The Pandemic and Education: Are Catholic Schools on the Ropes? There are so many aspects of the impact that Coronavirus is having on the American way of life that sometimes some very important ones can slip right by our notice. While everyone debates the outcome of parents learning to home-school, not many have thought about what education will look like when we return to “the new normal”. Sure, Public Schools will reopen. But private schools have also been shut down by lockdown orders and many, particularly Catholic schools, may not be able to reopen. Why should you care, if you’re not Catholic? Because Catholic schools provide a first level, lower cost option to parents seeking school choice — in short, better education than that offered by sometimes inadequate government schools. Education Secretary Betsy DeVos has taken aggressive steps that have raised the ire of opponents of school choice and private schools and gained praise from supporters. But her actions may not be able to save Catholic schools as Rebecca Klein writes in HUFFPOST. And Charlie Kirk, Founder and President of Turning Point USA, makes a surprising ecumenical plea for Catholic education in Newsweek. It’s an issue that may effect you more than you know.
Lives Versus Livelihoods: the Way Forward. The National Coronavirus Recovery Commission, a project of The Heritage Foundation, has released the daft of a comprehensive plan to save American lives and save the American economy. The Blue Ribbon panel has produced serious work that deserves serious consideration.
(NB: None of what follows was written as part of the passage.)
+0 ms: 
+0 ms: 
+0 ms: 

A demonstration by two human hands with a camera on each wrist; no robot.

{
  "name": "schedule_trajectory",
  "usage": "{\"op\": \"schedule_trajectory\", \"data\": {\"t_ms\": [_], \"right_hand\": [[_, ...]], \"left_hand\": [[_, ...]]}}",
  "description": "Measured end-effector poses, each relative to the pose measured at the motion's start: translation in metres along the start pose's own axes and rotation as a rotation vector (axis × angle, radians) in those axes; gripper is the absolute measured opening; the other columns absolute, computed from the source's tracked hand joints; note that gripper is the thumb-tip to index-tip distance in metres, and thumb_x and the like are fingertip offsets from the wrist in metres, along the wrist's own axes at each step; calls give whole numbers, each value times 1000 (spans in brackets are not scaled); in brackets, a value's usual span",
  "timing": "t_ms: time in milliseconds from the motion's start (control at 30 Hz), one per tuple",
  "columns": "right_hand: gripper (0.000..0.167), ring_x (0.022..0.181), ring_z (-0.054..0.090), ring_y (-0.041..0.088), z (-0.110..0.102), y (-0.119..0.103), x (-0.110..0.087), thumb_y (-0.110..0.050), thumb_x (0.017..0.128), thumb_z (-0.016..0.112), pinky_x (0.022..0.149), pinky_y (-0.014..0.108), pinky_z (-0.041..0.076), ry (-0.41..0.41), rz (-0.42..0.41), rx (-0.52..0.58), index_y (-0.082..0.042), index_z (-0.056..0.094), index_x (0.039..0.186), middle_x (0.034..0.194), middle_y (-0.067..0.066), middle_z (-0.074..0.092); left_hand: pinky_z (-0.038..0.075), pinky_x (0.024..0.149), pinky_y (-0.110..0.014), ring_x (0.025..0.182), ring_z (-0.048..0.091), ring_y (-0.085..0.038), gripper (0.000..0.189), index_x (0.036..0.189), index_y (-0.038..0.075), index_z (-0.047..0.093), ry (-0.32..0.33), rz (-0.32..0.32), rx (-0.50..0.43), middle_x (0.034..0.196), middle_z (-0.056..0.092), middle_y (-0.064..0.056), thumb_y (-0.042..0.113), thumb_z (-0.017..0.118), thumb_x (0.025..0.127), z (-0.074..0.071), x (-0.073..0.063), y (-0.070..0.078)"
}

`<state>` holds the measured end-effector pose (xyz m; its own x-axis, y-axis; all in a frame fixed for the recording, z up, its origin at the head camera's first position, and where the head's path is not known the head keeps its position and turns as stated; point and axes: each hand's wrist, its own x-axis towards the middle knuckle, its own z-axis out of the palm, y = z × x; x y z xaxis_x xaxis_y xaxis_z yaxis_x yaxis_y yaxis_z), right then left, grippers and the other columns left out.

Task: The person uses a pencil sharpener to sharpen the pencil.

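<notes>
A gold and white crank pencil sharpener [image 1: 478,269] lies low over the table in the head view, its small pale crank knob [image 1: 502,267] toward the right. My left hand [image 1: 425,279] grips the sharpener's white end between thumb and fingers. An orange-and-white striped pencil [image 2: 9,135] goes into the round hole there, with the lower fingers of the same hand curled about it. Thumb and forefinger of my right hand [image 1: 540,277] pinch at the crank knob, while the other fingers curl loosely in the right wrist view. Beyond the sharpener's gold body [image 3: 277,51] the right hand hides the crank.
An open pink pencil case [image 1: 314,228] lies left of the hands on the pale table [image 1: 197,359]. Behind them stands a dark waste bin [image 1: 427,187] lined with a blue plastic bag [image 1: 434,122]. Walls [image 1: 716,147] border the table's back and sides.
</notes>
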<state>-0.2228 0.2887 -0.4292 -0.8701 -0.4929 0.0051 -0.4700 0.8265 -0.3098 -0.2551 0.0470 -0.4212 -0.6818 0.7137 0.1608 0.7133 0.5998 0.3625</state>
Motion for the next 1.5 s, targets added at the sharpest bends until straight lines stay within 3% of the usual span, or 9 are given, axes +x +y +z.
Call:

The report offers over 264 recommendations over 5 phases. See the draft report here.
Why Go Back to Work, Part II. The issue of whether lower income workers will go back to work when they are potentially making more from the Federal COVID-19 unemployment is a real one. Frankly, why should they? More money for not working at a fast food restaurant, coffee shop, or any other menial job just makes sense. But we need those jobs done. Isabel Soto, of the American Action Forum has done research on how the issue plays out in different states. She offers her findings, and possible policy steps here.
And Finally, Something You Didn’t Know You Needed to Worry About…Broadband Boondoggles. It is not news that Government wastes a lot of money — your money!. But did you know that Government owned (that means taxpayer funded) broadband networks are rarely successful, poorly targeted and underutilized? Often they end up being sold for less then they cost to private companies. How bad is it? Read the Taxpayers Alliance Report here and find out more at http://munibroadbandfailures.org.
Events: It’s not all bad. My commute from my couch to my ZOOM or TEAMS meeting takes 15 seconds. 30 if I stop for coffee, 45 if I put on pants. And most events and meetings are now on line. Check to make sure your event has not been cancelled. The good news: You don’t have to wear your mask at a livestream event.
- HERITAGE FOUNDATION offers a selection of Virtual Programming on a variety of topics, always with interesting and highly credible presenters. Check out this site for a complete listing.
- ACTON UNIVERSITY. Four Day Conference. June 16 – 20, Grand Rapids, Michigan. Apply at university.acton.org.
Andresen Blom is a Washington based policy and political analyst and author who has been published in The Wall Street Journal, The Hill, and Politico.